Give back, exactly as written, the lines from the beginning of the listing through the one that contains "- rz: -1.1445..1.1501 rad".

- [Material provided]
Content starts

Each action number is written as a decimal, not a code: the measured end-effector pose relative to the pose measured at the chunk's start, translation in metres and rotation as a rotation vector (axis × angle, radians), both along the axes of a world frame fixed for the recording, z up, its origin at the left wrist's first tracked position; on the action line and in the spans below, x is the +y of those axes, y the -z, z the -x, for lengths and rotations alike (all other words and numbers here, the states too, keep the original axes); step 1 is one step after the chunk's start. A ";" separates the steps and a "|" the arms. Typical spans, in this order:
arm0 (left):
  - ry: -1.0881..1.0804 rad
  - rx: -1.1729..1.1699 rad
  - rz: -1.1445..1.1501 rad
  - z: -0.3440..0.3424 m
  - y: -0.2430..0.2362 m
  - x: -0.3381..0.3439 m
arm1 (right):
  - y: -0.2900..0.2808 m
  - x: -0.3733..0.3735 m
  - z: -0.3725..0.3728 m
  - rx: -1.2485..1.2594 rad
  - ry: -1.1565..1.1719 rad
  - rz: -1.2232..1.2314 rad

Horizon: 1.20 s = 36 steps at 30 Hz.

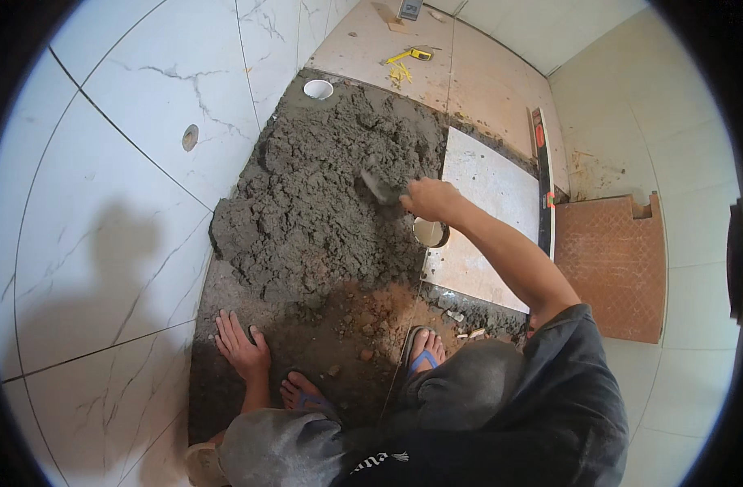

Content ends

- [Answer section]
Each action number is written as a decimal, not a code: the measured end-effector pose relative to the pose measured at the chunk's start, translation in metres and rotation as a rotation vector (axis × angle, radians), both along the axes of a world frame fixed for the recording, z up, its origin at the left wrist's first tracked position; on the action line and in the spans below, x is the +y of those axes, y the -z, z the -x, for lengths and rotations alike (all other words and numbers here, the states too, keep the original axes); step 1 is one step after the chunk's start. A ";" separates the steps and a "|" the arms. Typical spans, in this order:
arm0 (left):
  - ry: -1.0881..1.0804 rad
  - rx: -1.1729..1.1699 rad
  - rz: -1.1445..1.1501 rad

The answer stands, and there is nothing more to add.